Canada Revenue Agency announces maximum pensionable earnings for 2017

    November 1, 2016

    Canada Revenue Agency
    The Canada Revenue Agency announced today that the maximum pensionable earnings under the Canada Pension Plan (CPP) for 2017 will be $55,300, up from $54,900 in 2016. The new ceiling was calculated using a CPP legislated formula that takes into account the growth in average weekly wages and salaries in Canada.

    Contributors who earn more than $55,300 in 2017 are not required or permitted to make additional contributions to the CPP.

    The basic exemption amount for 2017 remains $3,500.

    The employee and employer contribution rates for 2017 will remain unchanged at 4.95%. The self-employed contribution rate will remain unchanged at 9.9%.

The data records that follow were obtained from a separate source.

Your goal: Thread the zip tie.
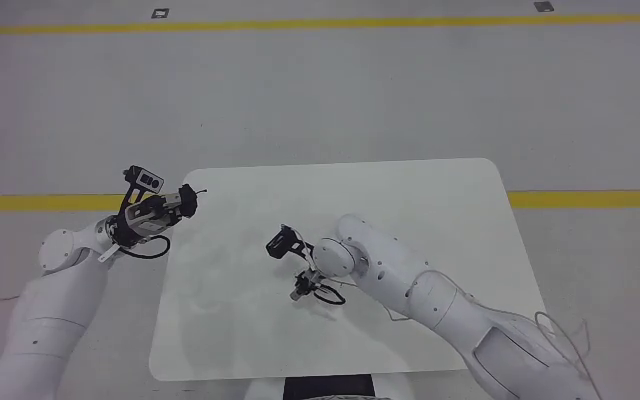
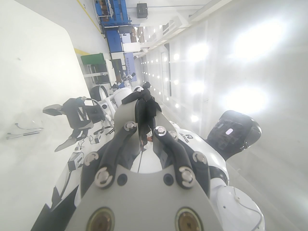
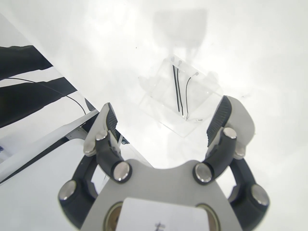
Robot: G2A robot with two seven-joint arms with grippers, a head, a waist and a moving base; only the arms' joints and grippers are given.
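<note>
left fingers [image 2: 121, 116] pinched on zip tie [image 2: 140, 156]; right fingers [image 3: 222, 114] spread wide above clear tray [image 3: 156, 97] of ties [image 3: 177, 87].

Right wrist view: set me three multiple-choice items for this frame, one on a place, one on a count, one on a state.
1. Where do the black zip ties lie? A on the floor; B in the clear tray on the table; C on a chair.
2. How many zip ties are in the tray? A one; B six; C three.
3. The right gripper is: A shut on a tie; B open and empty; C shut and empty.
Answers: 1 B, they lie inside the tray's walls. 2 C, three separate heads and tails can be counted. 3 B, its jaws stand wide apart, gripping nothing.
</note>
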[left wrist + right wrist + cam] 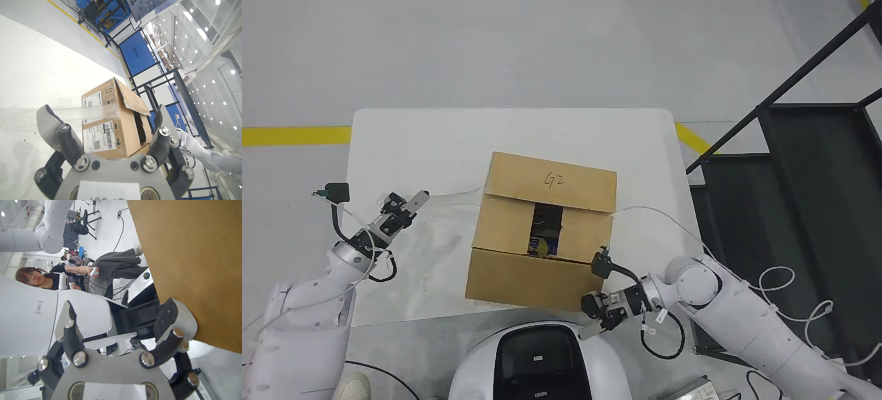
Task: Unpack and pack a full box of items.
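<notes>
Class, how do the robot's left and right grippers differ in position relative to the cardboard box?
The left gripper sits apart from the cardboard box, over the table; the right gripper is close against the box's near corner. A clear tape strip runs from the box past the left gripper; the right gripper's finger lies beside bare cardboard. Both are open.
</notes>
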Robot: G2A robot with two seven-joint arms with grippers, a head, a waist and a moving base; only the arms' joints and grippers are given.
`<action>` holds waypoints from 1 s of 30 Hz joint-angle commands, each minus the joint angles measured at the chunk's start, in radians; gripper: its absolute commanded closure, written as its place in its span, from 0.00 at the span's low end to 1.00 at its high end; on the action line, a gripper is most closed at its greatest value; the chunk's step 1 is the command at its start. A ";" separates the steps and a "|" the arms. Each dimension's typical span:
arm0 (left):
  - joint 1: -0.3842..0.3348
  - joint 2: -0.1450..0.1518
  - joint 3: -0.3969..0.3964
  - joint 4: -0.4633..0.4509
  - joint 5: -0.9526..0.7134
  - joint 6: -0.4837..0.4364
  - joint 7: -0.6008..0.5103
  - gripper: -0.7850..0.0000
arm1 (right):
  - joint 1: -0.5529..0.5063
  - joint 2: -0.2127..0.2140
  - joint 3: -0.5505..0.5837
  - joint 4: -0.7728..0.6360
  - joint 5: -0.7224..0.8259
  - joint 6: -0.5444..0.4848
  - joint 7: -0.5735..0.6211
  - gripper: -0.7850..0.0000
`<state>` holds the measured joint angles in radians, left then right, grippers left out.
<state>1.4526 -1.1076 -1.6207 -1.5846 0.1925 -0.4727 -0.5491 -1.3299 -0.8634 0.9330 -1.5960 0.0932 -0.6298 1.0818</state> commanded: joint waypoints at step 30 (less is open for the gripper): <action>0.000 0.000 0.000 0.000 0.000 0.000 0.000 0.00 | -0.070 0.024 0.135 -0.012 0.246 0.000 -0.047 0.00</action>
<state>1.4526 -1.1076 -1.6207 -1.5846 0.1925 -0.4727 -0.5491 -1.3963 -0.8428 1.0521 -1.6099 0.2606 -0.6329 1.0205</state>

    The maximum employer and employee contribution to the CPP for 2017 will be $2,564.10 each. The maximum self-employed contribution will be $5,128.20. The maximums in 2016 were $2,544.30 and $5,088.60, respectively.

    Quick facts
    - The CPP applies in every province and territory in Canada with the exception of Quebec, where the Quebec Pension Plan (QPP) provides similar pensions and benefits.
    - Every employed Canadian over the age of 18 must contribute to the CPP (QPP for those employed in Quebec) to qualify for a retirement pension.
    - Contributions to the CPP end when a contributor turns 70.
    - The CPP provides retirement, disability and survivor benefits and pensions to contributors and their families.